Machine Learning for Peace

The Machine Learning for Peace (MLP) project provides digital tools to help donors and civil society by monitoring and anticipating major political events and influence from geopolitical competitors and a flexible research infrastructure for policy research. MLP uses recent advances in big data and machine learning to provide actionable data at an unprecedented scale and frequency across more than 60 countries. MLP builds continuously on a repository of more than 120 million news articles capturing more than 12 years of daily coverage from a curated sample of more than 350 online newspapers publishing in more than 37 languages.

Applying cutting edge tools, MLP identifies the events and locations being reported in each article and uses predictive analytics to detect historical patterns and forecast likely changes in political conditions and foreign influence up to six months into the future. MLP’s digital tools provide access to monthly data tracking 20 events bearing on civic space, including censorship, corruption, and legal changes, and 22 events indicative of foreign influence by geopolitical competitors, ranging from security engagements to domestic interference. Importantly, these data are updated every 90 days, ensuring their timeliness for analyzinging current events in addition to longer-term trends.

Central American Regional Media Project (ReMedios)

Under the ReMedios activity, DevLab is designing and implementing an evaluation of USAID programming meant to strengthen the capacity and security of journalists and media outlets working on issues related to corruption and government transparency. This project will involve a three-wave panel survey of journalists across four countries in Central America, scraping and machine classification of online news, and training a large language model to identify markers of quality in corruption reporting. See the Design Report for more details.

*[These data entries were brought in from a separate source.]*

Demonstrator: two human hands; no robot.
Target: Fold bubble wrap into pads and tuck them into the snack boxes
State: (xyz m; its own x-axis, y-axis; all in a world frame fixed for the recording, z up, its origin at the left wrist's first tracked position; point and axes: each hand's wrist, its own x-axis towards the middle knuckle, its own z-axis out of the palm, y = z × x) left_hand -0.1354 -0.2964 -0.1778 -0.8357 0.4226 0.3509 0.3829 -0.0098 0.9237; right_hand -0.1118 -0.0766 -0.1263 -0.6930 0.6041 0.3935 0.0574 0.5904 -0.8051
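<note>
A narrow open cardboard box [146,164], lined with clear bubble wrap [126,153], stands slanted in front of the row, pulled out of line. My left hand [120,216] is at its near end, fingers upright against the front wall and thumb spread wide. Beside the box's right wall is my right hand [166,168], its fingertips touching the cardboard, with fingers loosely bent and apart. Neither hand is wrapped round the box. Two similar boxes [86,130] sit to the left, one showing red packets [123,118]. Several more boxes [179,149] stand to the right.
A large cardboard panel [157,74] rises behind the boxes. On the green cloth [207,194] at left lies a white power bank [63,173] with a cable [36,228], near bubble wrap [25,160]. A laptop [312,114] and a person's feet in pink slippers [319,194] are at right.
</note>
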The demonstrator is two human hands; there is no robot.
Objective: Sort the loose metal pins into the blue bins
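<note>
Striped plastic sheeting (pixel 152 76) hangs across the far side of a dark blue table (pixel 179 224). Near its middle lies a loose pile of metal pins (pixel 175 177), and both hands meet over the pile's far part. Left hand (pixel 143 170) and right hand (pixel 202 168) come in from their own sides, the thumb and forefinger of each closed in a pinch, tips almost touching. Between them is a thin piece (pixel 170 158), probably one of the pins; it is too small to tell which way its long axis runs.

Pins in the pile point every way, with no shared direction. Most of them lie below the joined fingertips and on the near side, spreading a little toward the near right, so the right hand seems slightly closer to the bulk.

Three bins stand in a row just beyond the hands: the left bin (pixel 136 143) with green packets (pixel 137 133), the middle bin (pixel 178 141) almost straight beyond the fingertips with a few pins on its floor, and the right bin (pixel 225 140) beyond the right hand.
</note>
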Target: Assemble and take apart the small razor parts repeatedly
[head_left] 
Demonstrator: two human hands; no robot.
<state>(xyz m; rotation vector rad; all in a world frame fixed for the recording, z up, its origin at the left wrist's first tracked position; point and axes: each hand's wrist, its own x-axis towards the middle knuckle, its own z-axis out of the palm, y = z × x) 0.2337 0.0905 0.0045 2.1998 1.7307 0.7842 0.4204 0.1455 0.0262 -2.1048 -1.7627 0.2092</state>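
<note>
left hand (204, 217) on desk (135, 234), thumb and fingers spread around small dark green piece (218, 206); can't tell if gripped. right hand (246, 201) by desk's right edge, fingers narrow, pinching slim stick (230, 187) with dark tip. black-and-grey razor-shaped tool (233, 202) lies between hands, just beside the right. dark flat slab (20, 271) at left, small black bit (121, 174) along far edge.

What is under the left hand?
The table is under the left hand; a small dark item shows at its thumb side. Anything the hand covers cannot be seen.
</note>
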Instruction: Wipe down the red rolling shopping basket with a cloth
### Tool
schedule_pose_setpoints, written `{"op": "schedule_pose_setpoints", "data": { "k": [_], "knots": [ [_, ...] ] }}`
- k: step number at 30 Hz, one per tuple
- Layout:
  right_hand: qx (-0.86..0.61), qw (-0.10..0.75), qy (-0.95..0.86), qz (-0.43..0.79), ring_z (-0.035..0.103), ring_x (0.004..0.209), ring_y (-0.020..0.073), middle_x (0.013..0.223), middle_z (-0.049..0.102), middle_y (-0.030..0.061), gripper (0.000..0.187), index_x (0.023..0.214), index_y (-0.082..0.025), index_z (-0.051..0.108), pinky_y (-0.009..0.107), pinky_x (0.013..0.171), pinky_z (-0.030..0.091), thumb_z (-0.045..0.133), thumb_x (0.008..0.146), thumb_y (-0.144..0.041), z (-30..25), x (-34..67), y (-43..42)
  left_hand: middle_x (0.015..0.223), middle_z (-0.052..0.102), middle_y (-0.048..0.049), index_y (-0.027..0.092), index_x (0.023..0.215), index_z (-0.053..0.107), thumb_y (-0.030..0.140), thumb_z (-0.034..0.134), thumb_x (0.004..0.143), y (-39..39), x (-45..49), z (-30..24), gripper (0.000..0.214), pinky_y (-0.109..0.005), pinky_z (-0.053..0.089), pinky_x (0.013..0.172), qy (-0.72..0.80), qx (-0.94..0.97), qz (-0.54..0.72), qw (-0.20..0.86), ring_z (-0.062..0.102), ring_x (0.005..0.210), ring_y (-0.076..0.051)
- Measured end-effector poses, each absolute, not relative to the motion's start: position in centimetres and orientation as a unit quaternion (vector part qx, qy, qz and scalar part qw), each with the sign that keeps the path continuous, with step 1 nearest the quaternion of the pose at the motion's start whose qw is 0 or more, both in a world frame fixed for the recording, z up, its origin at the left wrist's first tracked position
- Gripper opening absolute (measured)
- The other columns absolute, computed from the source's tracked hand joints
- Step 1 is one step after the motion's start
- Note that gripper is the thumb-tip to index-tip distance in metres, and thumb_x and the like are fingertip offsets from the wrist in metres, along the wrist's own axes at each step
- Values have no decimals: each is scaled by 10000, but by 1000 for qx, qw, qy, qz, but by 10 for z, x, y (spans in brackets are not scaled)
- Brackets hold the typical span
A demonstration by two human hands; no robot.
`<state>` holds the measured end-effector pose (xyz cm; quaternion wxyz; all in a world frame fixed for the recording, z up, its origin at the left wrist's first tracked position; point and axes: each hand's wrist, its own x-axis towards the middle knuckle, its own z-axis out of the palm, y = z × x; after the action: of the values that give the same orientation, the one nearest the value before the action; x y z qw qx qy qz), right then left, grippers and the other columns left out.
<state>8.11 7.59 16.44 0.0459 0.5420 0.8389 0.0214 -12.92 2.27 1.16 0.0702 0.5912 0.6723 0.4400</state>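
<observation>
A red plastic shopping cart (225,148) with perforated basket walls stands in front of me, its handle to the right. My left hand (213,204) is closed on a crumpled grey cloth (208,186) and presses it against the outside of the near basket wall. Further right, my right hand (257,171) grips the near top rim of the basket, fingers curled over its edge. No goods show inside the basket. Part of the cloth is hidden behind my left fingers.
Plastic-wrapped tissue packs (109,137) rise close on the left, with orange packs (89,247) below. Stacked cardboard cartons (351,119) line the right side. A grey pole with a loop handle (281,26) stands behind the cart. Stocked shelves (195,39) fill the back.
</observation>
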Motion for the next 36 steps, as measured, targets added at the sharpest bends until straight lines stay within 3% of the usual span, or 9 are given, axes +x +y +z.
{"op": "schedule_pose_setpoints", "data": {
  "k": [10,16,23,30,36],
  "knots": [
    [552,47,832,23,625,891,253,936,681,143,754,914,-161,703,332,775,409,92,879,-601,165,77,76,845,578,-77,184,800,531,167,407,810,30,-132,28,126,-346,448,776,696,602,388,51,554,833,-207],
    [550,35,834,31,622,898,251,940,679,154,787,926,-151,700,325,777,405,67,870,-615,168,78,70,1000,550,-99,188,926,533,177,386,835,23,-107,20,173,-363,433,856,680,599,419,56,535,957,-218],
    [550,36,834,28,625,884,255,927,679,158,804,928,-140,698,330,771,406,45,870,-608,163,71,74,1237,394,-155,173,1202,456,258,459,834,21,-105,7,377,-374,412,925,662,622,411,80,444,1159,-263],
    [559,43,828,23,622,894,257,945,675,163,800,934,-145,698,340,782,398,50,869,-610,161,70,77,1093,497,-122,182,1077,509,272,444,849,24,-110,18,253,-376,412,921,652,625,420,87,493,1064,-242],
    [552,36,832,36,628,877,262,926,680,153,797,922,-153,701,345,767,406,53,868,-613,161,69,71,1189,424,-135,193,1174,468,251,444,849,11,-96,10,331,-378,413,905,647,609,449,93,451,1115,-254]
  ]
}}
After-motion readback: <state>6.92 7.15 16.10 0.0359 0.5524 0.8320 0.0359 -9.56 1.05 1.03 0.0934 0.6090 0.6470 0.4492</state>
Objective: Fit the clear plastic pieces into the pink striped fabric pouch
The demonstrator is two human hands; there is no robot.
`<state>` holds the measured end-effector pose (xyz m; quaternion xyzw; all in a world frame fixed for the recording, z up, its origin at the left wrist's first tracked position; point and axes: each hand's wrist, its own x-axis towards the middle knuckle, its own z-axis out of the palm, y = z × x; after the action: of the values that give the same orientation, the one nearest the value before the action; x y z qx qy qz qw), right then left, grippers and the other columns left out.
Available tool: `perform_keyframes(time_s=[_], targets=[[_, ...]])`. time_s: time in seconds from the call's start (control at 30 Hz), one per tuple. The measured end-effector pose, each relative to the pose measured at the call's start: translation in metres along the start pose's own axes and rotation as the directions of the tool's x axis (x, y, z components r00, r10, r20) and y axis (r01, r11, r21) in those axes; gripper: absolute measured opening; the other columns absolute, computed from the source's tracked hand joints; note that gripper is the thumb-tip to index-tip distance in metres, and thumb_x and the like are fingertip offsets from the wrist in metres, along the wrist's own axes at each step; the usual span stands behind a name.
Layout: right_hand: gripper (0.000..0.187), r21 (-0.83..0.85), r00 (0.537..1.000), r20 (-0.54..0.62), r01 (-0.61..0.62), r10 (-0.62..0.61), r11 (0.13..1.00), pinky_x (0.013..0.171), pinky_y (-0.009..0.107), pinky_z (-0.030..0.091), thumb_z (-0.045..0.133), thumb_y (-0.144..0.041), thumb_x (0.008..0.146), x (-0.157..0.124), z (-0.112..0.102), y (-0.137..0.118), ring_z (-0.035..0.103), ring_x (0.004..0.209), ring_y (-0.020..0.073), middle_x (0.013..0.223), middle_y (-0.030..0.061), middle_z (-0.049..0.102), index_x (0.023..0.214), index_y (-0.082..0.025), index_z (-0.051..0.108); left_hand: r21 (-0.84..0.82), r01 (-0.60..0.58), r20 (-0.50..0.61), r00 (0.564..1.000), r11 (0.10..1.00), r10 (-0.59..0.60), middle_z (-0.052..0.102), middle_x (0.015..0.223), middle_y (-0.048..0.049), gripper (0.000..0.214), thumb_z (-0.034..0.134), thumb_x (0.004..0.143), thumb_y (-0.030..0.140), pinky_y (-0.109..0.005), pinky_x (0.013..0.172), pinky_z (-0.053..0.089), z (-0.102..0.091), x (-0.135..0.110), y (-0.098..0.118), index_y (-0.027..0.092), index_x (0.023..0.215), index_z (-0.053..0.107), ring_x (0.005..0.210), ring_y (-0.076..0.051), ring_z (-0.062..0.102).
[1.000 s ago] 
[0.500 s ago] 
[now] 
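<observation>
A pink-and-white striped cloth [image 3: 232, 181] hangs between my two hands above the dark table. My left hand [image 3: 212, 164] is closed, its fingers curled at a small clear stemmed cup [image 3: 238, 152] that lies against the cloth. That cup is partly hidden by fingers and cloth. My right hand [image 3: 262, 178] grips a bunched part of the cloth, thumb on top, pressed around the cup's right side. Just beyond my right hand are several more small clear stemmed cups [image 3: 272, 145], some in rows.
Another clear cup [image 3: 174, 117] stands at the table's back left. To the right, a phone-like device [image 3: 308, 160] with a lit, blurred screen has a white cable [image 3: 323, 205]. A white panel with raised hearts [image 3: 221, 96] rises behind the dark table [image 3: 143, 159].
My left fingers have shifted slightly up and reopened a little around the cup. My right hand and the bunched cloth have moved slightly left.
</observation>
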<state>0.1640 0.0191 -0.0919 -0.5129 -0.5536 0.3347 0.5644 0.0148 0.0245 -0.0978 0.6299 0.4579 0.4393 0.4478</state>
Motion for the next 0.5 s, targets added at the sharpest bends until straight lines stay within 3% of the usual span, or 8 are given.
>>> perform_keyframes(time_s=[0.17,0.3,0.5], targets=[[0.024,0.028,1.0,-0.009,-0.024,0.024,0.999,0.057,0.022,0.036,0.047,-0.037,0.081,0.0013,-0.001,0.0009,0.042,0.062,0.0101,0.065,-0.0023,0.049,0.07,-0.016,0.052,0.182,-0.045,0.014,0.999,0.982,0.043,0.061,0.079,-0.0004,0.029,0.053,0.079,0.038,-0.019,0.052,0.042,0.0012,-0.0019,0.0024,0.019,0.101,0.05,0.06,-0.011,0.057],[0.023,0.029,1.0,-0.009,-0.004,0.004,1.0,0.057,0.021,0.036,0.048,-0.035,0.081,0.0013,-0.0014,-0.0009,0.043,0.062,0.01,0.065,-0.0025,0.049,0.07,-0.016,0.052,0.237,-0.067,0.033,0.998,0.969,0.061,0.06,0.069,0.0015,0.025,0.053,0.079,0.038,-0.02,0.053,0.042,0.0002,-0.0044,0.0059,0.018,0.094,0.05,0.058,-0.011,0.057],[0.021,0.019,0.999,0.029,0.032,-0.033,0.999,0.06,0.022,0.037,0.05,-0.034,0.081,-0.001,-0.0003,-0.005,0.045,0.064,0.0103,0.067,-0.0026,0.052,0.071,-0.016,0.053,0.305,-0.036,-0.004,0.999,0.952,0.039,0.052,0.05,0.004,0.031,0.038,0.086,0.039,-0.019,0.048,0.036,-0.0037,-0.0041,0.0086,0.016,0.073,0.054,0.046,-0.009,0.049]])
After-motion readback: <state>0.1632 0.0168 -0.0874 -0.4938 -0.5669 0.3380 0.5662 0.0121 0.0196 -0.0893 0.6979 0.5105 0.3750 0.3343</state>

Distinguishing Legitimate, Superficial, and Fabricated Anti-corruption Campaigns

Under this two-year activity with Internews and the International Foundation for Electoral Systems (IFES), DevLab@Penn is developing a system to detect reporting on anti-corruption campaigns and classify them as Legitimate, Superficial, and Fabricated. Specifically, we will draw on the Machine Learning for Peace project’s infrastructure, which scrapes articles from more than 350 high-quality domestic media outlets based across 60 countries and uses large language models to detect reporting on corruption-related legal measures (including arrest, legal actions, purges, and raids). Under this project, DevLab will identify anti-corruption campaigns by detecting large increases in reporting on corruption-related legal measures. DevLab will then measure the extent to which legal measures indicate genuine or politically-motivated campaigns.